Good Info on Railroads from Insiders

greenspun.com : LUSENET : Electric Utilities and Y2K : One Thread

I stumbled across two good insider sources of information on railroads. Cory Hamasaki is a old time mainframer heavies. He talks about the mainframe processing required for rail movement.
Cory Hamasaki Date: 1999/01/19

The rail "problem" is a systems problem, not a mechanical switch problem, or a people problem. ...

The location, contents, ownership, destination, urgency of rail freight boxcar contents are stored in a mainframe computer in Washington DC. Years ago, I saw a portion of the source code to the system. It belonged to a IT shop owned by a consortium of railroads. As reported by others in c.s.y2k, this system is now owned by an entity calling itself, Railinc.

Railinc was Y2K remediating the software last summer using contractors from GEISCO, and was moving their operations center away from WashingtonDC. They were also moving the programming work away from the operations center. There was some suggestion that they were converting to new technologies at the same time. This may or may not be important or true. The business rules contained in the Railinc system require current, realtime information. The business rules drive the rail switches in realtime.

There has been some discussion on the ability of track operators to switch track and trains.

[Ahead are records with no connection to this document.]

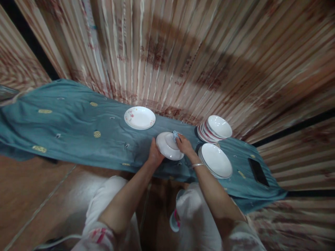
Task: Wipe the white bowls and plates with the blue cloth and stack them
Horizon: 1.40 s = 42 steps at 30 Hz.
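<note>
From the head camera, looking down, a person's two bare forearms reach forward from the bottom of the frame over a long teal cloth (78,130) dotted with small gold embroidered ovals. Between the hands, a round white plate (169,148) sits tilted just above the cloth, its underside up. Being round, it has no long axis; its raised foot ring faces up and away from the person. The left hand (155,155) grips the plate's near left edge, with its fingers (154,145) curled around the rim. The right hand (185,145) presses a small pale blue pad (175,136), cloth or sponge, against the underside, its fingers (179,138) clenched on the pad. A thin bangle (197,165) circles the right wrist.

To the left lies a single white plate with a red floral pattern (139,118). To the right are a stack of red-banded plates topped by a white bowl (215,128) and a stack of white plates (216,161). Near the cloth's right end rests a dark rectangular slab (258,172). A striped curtain (170,45) rises behind.
</note>
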### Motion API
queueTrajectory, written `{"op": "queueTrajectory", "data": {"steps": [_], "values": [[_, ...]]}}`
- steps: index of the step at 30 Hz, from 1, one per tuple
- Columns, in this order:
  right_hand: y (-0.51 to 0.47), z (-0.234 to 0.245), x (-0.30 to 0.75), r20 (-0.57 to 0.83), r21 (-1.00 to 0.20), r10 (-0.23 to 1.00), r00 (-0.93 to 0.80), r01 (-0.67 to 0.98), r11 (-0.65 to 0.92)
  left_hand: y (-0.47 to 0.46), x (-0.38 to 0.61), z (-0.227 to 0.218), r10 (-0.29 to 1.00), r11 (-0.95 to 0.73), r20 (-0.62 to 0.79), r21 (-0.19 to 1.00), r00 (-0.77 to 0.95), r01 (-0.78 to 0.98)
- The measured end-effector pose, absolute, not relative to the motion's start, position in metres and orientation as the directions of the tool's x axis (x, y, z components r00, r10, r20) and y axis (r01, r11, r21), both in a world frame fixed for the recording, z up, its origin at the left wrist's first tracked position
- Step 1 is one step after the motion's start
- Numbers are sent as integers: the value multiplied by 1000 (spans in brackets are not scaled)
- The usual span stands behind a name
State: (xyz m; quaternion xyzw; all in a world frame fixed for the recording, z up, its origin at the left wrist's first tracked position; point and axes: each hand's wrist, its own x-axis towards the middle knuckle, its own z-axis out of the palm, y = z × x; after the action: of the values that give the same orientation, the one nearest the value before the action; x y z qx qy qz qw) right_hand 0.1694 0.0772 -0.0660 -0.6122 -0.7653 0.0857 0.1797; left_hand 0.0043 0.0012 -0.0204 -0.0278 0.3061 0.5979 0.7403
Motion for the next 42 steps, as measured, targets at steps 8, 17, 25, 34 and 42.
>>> {"op": "queueTrajectory", "data": {"steps": [8, 17, 25, 34, 42], "values": [[29, -80, 192, 292, -392, 951, -102, 894, 216, 0, 3, -26, 871, 317, -475, 340, 130, -886], [-53, -86, 168, 361, -313, 925, -116, 920, 237, 2, 5, -31, 896, 293, -431, 393, 106, -872], [-79, -69, 138, 406, -200, 847, -342, 872, 448, 1, 8, -33, 913, 271, -393, 380, 111, -884], [-42, -68, 146, 446, -176, 855, -264, 911, 373, -3, 11, -23, 915, 272, -386, 381, 116, -884], [-14, -49, 170, 547, -217, 824, -148, 925, 311, -6, 11, -21, 924, 309, -366, 555, 107, -772]]}}
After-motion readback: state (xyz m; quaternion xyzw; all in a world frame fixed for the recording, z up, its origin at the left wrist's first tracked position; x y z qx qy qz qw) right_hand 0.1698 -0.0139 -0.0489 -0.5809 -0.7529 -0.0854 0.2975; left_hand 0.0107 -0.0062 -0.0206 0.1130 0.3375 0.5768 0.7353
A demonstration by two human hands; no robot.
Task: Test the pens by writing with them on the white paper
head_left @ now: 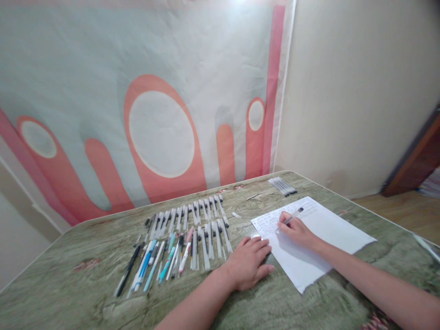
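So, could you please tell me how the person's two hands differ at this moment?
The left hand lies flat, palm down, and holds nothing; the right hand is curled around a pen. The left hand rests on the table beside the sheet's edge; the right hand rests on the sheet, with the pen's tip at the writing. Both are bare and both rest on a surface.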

I don't see that as the heart of the problem. The problem is switching the cars within the trains. To do this, you need accurate information in the central computer. This information has three pieces, where is the car going, where is it in space, where is it in time. My concern isn't with the ability of brave strong workers to switch the trains. They can do it. The problem is, how do they know what and when to switch? Especially when.

...The question is, will the Railinc central database process time dependent data correctly? To know that, we need a first hand report from someone with current experience with the code.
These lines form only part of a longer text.